§ **Requirement**
Exclude the pictures, then repeat the remaining data exactly.

§ **Source data**
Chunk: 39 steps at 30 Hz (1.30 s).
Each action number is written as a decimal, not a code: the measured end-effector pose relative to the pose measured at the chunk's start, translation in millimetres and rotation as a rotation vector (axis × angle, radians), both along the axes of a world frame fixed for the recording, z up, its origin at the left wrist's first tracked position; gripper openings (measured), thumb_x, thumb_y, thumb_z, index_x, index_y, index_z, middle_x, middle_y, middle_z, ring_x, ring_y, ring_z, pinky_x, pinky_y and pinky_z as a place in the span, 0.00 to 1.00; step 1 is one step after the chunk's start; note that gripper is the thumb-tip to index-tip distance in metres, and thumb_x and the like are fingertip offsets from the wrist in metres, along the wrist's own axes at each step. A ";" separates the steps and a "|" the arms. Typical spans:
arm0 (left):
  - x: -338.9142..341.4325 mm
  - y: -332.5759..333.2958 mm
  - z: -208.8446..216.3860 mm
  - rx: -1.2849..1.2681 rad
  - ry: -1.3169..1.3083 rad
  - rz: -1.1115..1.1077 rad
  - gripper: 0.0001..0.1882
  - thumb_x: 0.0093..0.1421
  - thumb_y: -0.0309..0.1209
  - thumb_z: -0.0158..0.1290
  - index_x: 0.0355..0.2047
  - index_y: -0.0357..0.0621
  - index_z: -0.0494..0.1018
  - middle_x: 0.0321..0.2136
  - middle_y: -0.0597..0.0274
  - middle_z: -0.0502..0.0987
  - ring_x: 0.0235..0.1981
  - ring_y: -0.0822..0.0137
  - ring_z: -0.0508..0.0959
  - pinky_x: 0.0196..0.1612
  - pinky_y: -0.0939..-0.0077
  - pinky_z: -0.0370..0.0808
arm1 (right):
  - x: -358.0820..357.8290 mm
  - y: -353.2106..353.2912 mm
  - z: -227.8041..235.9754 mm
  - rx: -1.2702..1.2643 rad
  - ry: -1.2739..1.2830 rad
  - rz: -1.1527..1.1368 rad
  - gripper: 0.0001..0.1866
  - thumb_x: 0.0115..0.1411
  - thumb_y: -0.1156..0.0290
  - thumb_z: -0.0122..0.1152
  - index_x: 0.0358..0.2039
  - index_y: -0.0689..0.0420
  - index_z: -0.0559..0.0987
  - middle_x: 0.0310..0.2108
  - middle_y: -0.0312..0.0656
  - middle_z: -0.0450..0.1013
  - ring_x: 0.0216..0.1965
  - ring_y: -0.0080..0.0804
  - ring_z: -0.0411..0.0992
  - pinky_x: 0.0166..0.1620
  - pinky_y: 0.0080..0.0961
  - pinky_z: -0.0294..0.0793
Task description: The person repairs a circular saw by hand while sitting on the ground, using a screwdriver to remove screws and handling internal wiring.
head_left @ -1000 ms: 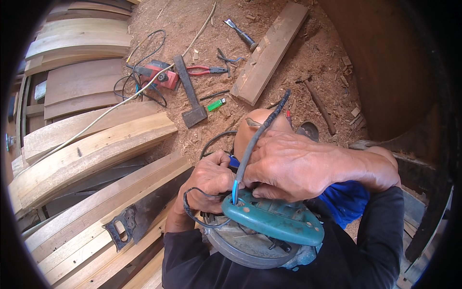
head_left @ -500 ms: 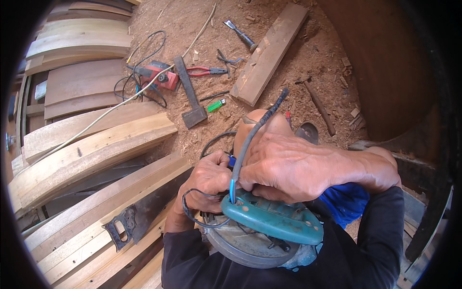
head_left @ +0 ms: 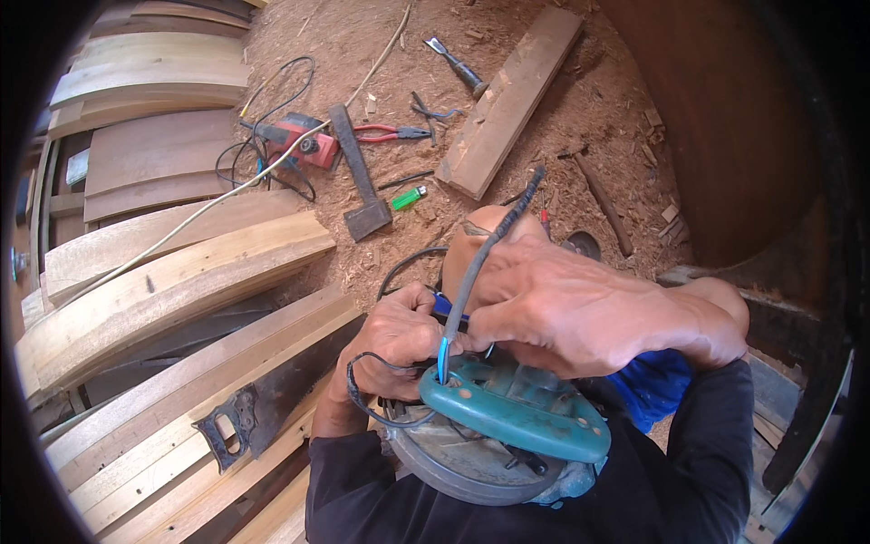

§ **Output of the task**
Chunk: 39 steps at 30 Hz (1.30 s).
Each action number is written as a decimal, not a code: the measured end-effector pose relative to the pose measured at the chunk's start, translation in millimetres and rotation as a rotation vector (axis × angle, radians), both along the axes of a world frame fixed for the recording, z up, its origin at the left wrist's first tracked position; gripper openings (measured), thumb_x, thumb_y, thumb_z, index_x, index_y, index_z, middle_x, middle_y, middle_z, ring_x, ring_y, ring_z, pinky_x, pinky_y and pinky_z as a place in the span, 0.00 to 1.00; step 1 is one step after the chunk's start; note that gripper is the thumb-tip to index-tip distance in metres, and thumb_x and the like are fingertip offsets from the wrist in metres, along the wrist's own axes at each step. A ";" separates the steps and a "|" the arms. Typical spans:
arm0 (left):
  - x: -338.9142..341.4325 mm
  - y: -332.5759..333.2958 mm
  - z: -208.8446..216.3860 mm
  - rx: -1.2849..1.2681 rad
  - ry: -1.3169..1.3083 rad
  - rz: -1.1115..1.1077 rad
  - gripper: 0.0001..0.1882
  - thumb_x: 0.0093..0.1421
  - thumb_y: -0.0309..0.1209
  - thumb_z: -0.0158..0.1290
  - index_x: 0.0355..0.2047
  - index_y: -0.0357..0.0621
  - index_z: -0.0494..0.1018
  - middle_x: 0.0321..0.2136
  - middle_y: -0.0597..0.0274
  - middle_z: -0.0502..0.0987
  - ring_x: 0.0235..0.1981
  - ring_y: -0.0822..0.0137
  - ring_z: -0.0508..0.0959
  - pinky_x: 0.0196..0.1612
  - pinky_y: -0.0939..-0.0077
  - pinky_z: -0.0370..0.0808
arm1 (right):
  - x: -358.0820..357.8290 mm
  - y: -353.2106..353.2912 mm
  - z: -227.8041..235.9754 mm
  - rx: -1.2702..1.2643 rad
  - ry: -1.2739..1.2830 rad
  - rz: -1.1527..1.1368 rad
  - gripper: 0.0001..0.1866
  - thumb_x: 0.0115..0.1411
  - thumb_y: -0.1156..0.0290
  - thumb_z: -0.0122..0.1152
  - index_x: 0.0358..0.2039
  - index_y: -0.0689..0.0420
  - index_z: -0.0559..0.0987
  - middle_x: 0.0310..0.2108
  - middle_y: -0.0312..0.0656
  - middle_z: -0.0450..0.1013
  - ring_x: 0.0216..0.1965
  - ring_y: -0.0080..0.0804
  - ring_z: -0.0411..0.0992
  - pinky_x: 0.0166..0.1620
  - pinky_y: 0.0080..0.0961
  - pinky_z: -0.0294..0.0793
Task description: The person repairs a circular saw by hand while sitting on the ground, using a screwdriver to remove screws and handling internal wiring.
head_left @ -1000 ms: 
head_left @ -500 ms: 
head_left @ +0 ms: 

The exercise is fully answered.